By: Nigel Bankes
Decision Commented On: AUC Decision 790-D02-2015, Milner Power Inc. and ATCO Power Ltd, Complaints re the ISO Transmission Loss Factor Rule and Loss Factor Methodology, Phase 2 Module A, January 20, 2015
In this decision the Alberta Utilities Commission (AUC) has decided that it has the jurisdiction to grant tariff-based relief in a case where a rule of the Independent System Operator (ISO) is found to be unlawful on the basis that it was unjust, unreasonable, unduly preferential, arbitrarily and unjustly discriminatory and inconsistent with various provisions of the Electric Utilities Act (EUA) (now SA 2003, c. E-5.1) and the Transmission Regulation (now Alta Reg 86/2007). Such relief may involve retrospective or retroactive adjustments to the ISO tariff going back to the date when the Rule first entered into force (January 1, 2006, Milner Power having originally filed its objection to the ISO Line Loss Rule in August 2005 before the rule came into force).
In AUC Decision 2014-110, the AUC confirmed its earlier conclusion in Decision 2012-104 to the effect that the ISO’s Line Loss Rule was unjust, unreasonable, unduly preferential, arbitrarily and unjustly discriminatory and inconsistent with various provisions of the Electric Utilities Act and the Transmission Regulation on the grounds that the rule disadvantages generators that are loss savers and does not properly charge loss creators for their losses. The AUC’s Decision 2014-110 is the subject of an ABlawg post by Sean Bullen here.
Having made that determination the AUC then had to assess what remedy might be available. This decision comprises the first step in that procedure. The AUC’s comprehensive 80 page decision sets out the basis on which the Commission concluded that it had the jurisdiction to grant tariff-based relief. In doing so the Commission had to grapple with two principal issues. First, there was the reality that the terms of both the both the EUA and the Transmission Regulation had changed over the time period in question. Second, there is a long standing principle that a utility commission generally does not have the jurisdiction to engage in retroactive or retrospective rate making.
As to the first issue the Commission concluded that while there had been changes in the Act and Regulation these were not such as to deprive the complainants of their right to a remedy (at paras 221 and 239).

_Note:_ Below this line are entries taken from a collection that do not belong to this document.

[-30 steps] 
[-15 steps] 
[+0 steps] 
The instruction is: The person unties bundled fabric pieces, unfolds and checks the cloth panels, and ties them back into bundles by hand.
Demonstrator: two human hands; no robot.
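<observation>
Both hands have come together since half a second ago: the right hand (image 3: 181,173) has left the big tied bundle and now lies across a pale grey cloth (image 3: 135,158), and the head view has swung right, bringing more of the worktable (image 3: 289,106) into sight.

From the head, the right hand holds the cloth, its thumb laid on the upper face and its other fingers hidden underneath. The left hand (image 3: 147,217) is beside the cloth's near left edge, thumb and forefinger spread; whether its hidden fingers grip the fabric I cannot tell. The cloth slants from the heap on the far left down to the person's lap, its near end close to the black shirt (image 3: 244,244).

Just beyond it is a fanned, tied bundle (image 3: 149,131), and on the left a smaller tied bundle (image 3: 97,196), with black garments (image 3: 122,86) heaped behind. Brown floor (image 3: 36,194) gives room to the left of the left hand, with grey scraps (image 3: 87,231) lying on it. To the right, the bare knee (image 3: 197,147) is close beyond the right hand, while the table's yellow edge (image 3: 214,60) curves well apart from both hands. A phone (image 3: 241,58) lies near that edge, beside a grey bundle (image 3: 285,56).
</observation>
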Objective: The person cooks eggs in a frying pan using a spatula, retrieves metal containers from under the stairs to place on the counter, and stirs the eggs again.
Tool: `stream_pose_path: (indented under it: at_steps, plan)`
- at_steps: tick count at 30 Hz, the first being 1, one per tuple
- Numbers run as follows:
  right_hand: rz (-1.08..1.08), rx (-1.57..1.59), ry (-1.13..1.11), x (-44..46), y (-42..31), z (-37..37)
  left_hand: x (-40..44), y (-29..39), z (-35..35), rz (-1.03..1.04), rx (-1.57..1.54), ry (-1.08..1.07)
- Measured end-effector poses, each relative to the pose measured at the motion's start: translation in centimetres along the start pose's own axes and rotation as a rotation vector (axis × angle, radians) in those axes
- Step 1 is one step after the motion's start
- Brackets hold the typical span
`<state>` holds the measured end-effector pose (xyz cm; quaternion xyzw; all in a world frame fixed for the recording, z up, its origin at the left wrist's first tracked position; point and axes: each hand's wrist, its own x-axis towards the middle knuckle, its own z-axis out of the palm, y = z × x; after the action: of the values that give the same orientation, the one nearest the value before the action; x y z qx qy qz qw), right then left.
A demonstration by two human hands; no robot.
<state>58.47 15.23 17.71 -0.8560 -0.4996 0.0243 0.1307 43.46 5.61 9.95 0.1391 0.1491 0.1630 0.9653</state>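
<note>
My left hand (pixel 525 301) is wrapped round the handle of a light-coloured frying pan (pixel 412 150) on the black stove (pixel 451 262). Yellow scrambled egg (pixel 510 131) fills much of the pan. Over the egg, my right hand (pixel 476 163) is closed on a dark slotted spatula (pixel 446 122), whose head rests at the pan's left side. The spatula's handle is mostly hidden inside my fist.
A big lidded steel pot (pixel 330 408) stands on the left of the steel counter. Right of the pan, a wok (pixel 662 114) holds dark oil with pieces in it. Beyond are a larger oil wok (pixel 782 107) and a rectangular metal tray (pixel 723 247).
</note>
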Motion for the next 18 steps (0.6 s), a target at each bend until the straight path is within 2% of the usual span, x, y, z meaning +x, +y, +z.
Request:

As to the second issue, the Commission concluded that there were a number of established exceptions to the principle that a utilities commission cannot engage in retroactive or retrospective rate making and that the present case fell within a number of these exceptions. The exceptions are as follows (at paras 153-212):
- A Utilities Commission can always adjust interim rates back to the date of the interim order: Bell Canada v. Canada (Canadian Radio-Television and Telecommunications Commission),  1 SCR 1722; Re Coseka Resources Ltd. and Saratoga Processing Co., 1981 ABCA 180, 126 DLR (3d) 705 (Alta CA).
- A Utilities Commission can use deferral accounts to adjust rates: Bell Canada Bell Aliant Regional Communications,  2 SCR 764, 2009 SCC 40; Calgary (City) v Alberta (Energy and Utilities Board), 2010 ABCA 132.
- A complaint based statutory scheme (referred to here as a negative disallowance scheme) as opposed to a scheme that requires prospective approval of rates by a Utilities Commission necessarily contemplates that the Commission has the jurisdiction to set just and reasonable rates in substitution for those set unilaterally by the Utility (or in this case ISO) back to the date of the complaint: Nova, An Alberta Corporation Amoco Canada Petroleum Company Ltd.,  2 SCR 437, 1981 CanLII 211 (SCC).
- The knowledge exception: a Utilities Commission can change the rates where affected parties knew or ought to have known that rates were subject to change.
- The nullity exception: a Utilities Commission can (re)establish a new set of rates on a retrospective or retroactive basis when a set of rates has been shown to be a nullity.
The Commission relied on the first four exceptions in concluding that it had the jurisdiction to proceed with tariff-based relief. That said, the knowledge exception seems to function more as overarching principle that connects the first three exceptions rather than as an independent source of authority. Furthermore it should be noted that while the version of the legislation in force at the time of Milner Power’s original complaint was a negative disallowance scheme the current provision is (at para 219) “strictly prospective in application”.
This is a well-crafted decision which reaches a practical and just conclusion; any other conclusion would have rendered the entire complaint process (at least as it originally stood) completely hollow. It is true that there will be challenges ahead in working out the details of “tariff-based relief” but, as the Commission noted (at para 167), the Supreme Court’s 1989 decision in Bell Canada makes it clear that perfection is not required in crafting a set of retrospective or retroactive rates designed to rectify what would otherwise be unjust and unreasonable rates (the earlier version of the EUA) or which fail to support the fair, efficient and openly competitive operation of the market (the FEOC principle which now animates the test for a valid rule – see para 258).